[Opening Data below section]

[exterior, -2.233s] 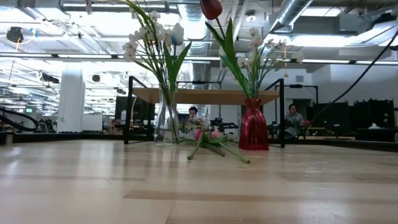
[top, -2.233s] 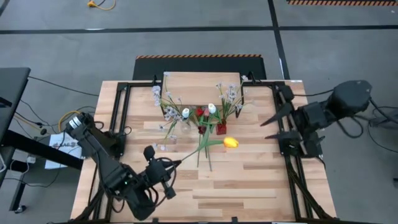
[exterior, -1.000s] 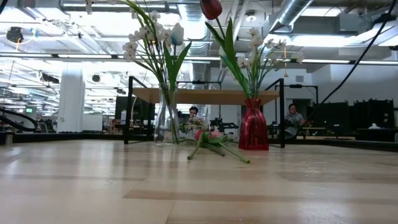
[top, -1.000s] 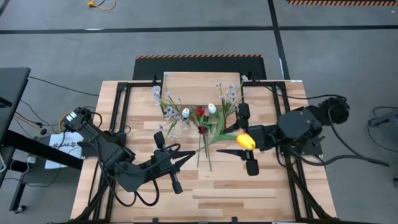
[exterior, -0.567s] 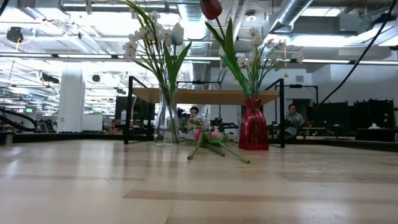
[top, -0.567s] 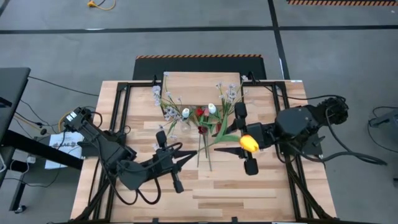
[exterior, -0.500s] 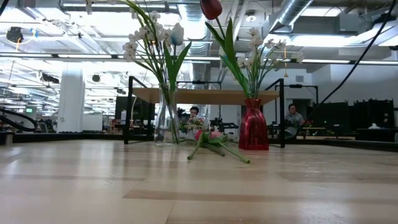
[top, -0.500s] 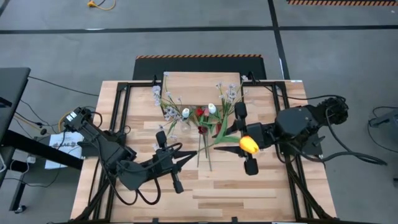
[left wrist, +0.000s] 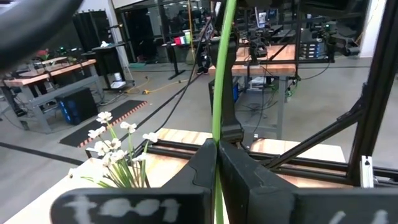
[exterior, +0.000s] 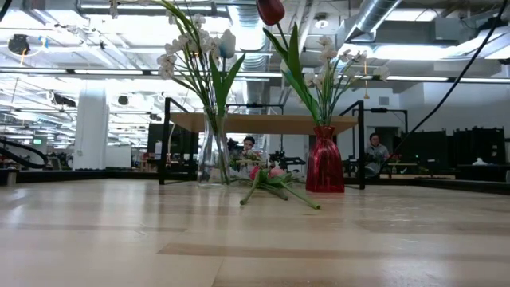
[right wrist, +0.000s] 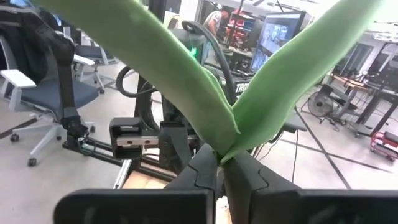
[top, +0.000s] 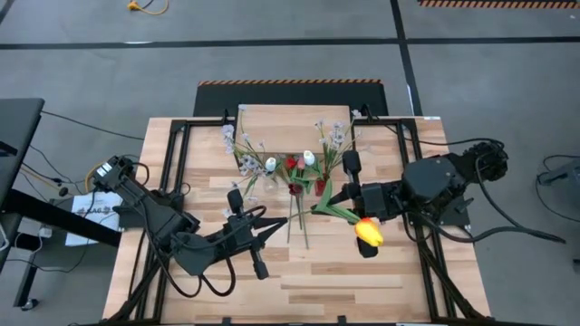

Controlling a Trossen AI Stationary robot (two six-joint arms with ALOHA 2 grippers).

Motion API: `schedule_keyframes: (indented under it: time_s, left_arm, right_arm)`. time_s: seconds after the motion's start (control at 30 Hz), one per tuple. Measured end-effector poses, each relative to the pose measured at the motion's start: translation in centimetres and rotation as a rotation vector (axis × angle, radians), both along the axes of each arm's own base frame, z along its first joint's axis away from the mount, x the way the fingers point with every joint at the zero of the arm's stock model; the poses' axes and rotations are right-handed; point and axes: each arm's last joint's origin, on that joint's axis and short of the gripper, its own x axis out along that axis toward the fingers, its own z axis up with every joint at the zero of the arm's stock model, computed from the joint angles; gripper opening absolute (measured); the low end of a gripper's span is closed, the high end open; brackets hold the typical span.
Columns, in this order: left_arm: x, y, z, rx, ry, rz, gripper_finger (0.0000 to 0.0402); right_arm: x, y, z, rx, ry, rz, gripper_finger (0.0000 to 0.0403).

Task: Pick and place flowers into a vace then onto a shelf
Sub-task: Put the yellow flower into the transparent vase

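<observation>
An orange-yellow tulip is held above the table's middle between both grippers; its green stem runs from my left gripper to my right gripper. Both are shut on it. A clear vase with white-lilac sprays and a white tulip stands beside a red vase with a red tulip and sprays, in front of the shelf. Loose flowers lie flat on the table before the vases. Neither gripper shows in the low view. My left gripper pinches the tulip's stem near its cut end between its two fingers. It comes level from the table's near left, and the stem runs on beyond the fingertips, clear of the table. My right gripper pinches the stem where two leaves fork, level from the table's right. The leaves spread beyond the fingers, and the flower head droops at the gripper's near side, clear of the table.
Black frame rails run along the table's left and right sides. The shelf's black legs stand behind the vases. People sit at desks in the room beyond. Bare wood lies toward the near edge.
My right gripper has shut on the tulip's stem at the leaves, its wide-spread fingers coming together. The flower head has swung from between those fingers toward the table's near edge. The left gripper has kept its hold.
</observation>
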Motion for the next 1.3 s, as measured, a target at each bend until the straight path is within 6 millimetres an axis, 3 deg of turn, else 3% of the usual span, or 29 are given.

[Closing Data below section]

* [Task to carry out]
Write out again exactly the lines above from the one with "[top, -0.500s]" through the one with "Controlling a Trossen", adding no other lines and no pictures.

* [Answer section]
[top, -0.500s] 
[left wrist, +0.000s] 
[exterior, +0.000s] 
[right wrist, +0.000s] 
[top, +0.000s] 

Controlling a Trossen AI Stationary robot (two six-joint arms with ALOHA 2 grippers).

No more output will be produced for this exercise.